Everyone knows when an email is spam, but no one wants to sift through the stuff manually (or trust crude Bayesian algorithms which tend to miss the real messages). On the other hand, it can be hard to pick out a digital photo that's been skillfully doctored.

Two new reports suggest strategies, using complex pattern recognition, can spot the authentic stuff for us.

Alert reader Ingrid Jones pointed me to this story on spam and DNA. Researchers have taken software for looking at conserved DNA sequences across species, and adapted it for sifting through spam. Interesting stuff, and more details can be found in the original piece in New Scientist:

Instead of chains of characters representing DNA sequences, the research group fed the algorithm 65,000 examples of known spam. Each email was treated as a long, DNA-like chain of characters. Teiresias identified six million recurring patterns in this collection, such as "Viagra".

Each pattern represented a common sequence of letters and numbers that had appeared in more than one unsolicited message. The researchers then ran a collection of known non-spam (dubbed "ham") through the same process, and removed the patterns that occurred in both groups...

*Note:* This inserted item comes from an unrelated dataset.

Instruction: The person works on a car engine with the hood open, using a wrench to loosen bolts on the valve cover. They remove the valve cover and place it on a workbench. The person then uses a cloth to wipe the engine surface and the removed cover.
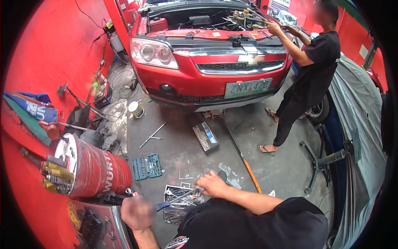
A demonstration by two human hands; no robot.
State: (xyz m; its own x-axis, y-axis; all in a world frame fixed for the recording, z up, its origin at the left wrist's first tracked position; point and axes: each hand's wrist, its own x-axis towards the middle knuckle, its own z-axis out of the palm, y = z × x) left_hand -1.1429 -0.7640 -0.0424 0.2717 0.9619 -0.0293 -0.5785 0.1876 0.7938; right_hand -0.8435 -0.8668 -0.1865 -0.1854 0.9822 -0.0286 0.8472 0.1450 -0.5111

...its rate of misidentifying genuine email as spam was just 1 in 6000 messages. Losing a single email in a torrent of spam is a greater failing in a filter than letting the occasional spam email through...

...Just as in genetic analysis, Teiresias could be taught that CCC and CCU codons both produce the same amino acid, proline, the anti-spam system can be trained to accept $ and s as identical.

I remember when I spent time on GenBank, searching for human alpha-4 integrin splice variants, building "consensus sequences" and designing probes. Good times.

The story reminded me of a finding this spring on the authenticity of digital images:

Hany Farid, a professor of computer science at Dartmouth's Institute for Security Technology Studies, has developed a method to analyze the mathematical data behind digital images. Each pixel has corresponding code which instructs the software to display colors. Farid's research found that unaltered images have naturally-occurring patterns. Altered portions of images, on the other hand, ''make new statistics in the image, which can be detected,'' Farid said.

Isn't it comforting to know there's an underlying pattern to real things? And with a little effort, we can uncover it?

Medical aside: Authentic comes from the Greek (surprise) word for author, meaning unadulterated from the original, or undoctored. It makes you think, though, why "doctor" has such negative connotations as a verb. If I may say so, I did a pretty good job "doctoring" a long thigh laceration yesterday.